(Dataset section):
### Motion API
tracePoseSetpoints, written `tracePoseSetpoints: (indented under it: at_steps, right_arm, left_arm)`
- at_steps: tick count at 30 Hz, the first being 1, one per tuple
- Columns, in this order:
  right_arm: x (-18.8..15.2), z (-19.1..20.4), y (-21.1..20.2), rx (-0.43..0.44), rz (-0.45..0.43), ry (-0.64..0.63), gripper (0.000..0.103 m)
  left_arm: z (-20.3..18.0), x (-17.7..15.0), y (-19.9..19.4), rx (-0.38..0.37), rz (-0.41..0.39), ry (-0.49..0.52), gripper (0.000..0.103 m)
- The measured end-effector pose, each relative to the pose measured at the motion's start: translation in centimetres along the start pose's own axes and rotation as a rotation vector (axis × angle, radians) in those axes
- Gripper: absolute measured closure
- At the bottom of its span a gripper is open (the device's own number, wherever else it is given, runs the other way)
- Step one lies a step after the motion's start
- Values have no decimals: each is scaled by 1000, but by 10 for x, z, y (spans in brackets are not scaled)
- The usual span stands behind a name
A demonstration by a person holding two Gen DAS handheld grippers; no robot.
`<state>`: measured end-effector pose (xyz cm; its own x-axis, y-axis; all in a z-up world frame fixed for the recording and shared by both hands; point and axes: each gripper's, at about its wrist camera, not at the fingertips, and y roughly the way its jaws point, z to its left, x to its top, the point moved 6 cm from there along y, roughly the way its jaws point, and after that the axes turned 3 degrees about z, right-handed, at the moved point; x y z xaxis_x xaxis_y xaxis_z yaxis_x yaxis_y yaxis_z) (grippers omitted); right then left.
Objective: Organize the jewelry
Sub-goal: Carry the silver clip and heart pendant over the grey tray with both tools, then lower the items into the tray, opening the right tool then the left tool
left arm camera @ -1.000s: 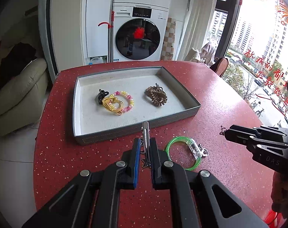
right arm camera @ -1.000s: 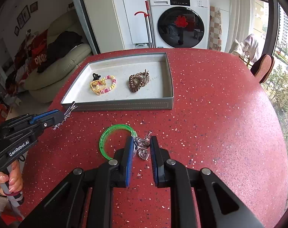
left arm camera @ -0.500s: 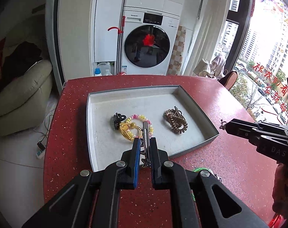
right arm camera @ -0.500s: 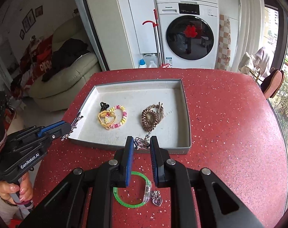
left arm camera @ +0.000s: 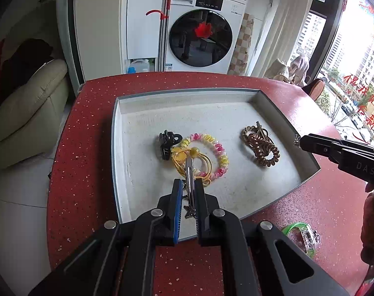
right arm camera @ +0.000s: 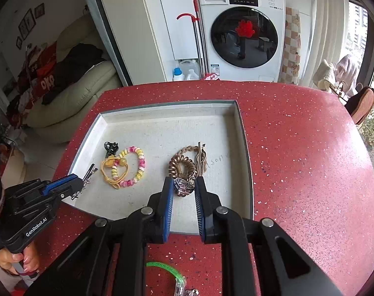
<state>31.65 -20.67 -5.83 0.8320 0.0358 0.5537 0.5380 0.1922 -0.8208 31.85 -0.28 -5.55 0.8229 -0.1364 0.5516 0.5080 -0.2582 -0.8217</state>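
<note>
My left gripper (left arm camera: 188, 185) is shut on a silver hair clip (left arm camera: 189, 172) and holds it over the grey tray (left arm camera: 187, 91), above a pink-yellow coil bracelet (left arm camera: 211, 153). My right gripper (right arm camera: 184, 185) is shut on a silver heart-charm piece (right arm camera: 183, 186) over the tray's right part (right arm camera: 246, 148), above a brown coil hair tie (right arm camera: 182, 166). A black clip (left arm camera: 167, 143) and a yellow hair tie (left arm camera: 182, 157) also lie in the tray. The left gripper also shows in the right wrist view (right arm camera: 82, 185).
A green bangle (left arm camera: 300, 234) lies on the red table (right arm camera: 310, 160) in front of the tray, also low in the right wrist view (right arm camera: 167, 270). A washing machine (right arm camera: 241, 29) and a sofa (left arm camera: 26, 113) stand beyond the table.
Both grippers have risen from the table near the green bangle and moved forward over the tray, each carrying its piece.
</note>
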Motion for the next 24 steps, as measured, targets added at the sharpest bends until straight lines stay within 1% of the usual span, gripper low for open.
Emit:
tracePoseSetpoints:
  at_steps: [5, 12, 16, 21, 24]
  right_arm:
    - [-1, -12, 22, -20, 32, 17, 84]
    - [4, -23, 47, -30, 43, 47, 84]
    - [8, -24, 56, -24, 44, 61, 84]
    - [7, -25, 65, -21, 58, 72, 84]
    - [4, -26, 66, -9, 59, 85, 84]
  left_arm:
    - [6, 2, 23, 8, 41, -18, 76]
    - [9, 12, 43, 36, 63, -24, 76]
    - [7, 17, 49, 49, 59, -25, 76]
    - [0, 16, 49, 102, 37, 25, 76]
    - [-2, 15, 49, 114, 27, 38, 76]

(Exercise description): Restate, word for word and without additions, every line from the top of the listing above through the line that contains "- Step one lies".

(Output for this exercise):
### Motion API
tracePoseSetpoints, written `tracePoseSetpoints: (indented under it: at_steps, right_arm, left_arm)`
- at_steps: tick count at 30 Hz, the first being 1, one per tuple
- Columns, in this order:
  right_arm: x (-18.8..15.2), z (-19.1..20.4), y (-21.1..20.2), rx (-0.43..0.44), rz (-0.45..0.43), ry (-0.64..0.63), gripper (0.000..0.103 m)
  left_arm: z (-20.3..18.0), x (-17.7..15.0), y (-19.9..19.4), rx (-0.38..0.37), rz (-0.41..0.39), ry (-0.49..0.52), gripper (0.000..0.103 m)
- The measured end-effector pose, each relative to the pose measured at the motion's start: translation in centimetres along the start pose's own axes and rotation as a rotation vector (axis × angle, radians) in those axes
- Gripper: absolute measured closure
- At the bottom of its span a gripper is open (the device's own number, wherever else it is given, runs the other way)
- Step one lies a step after the motion's start

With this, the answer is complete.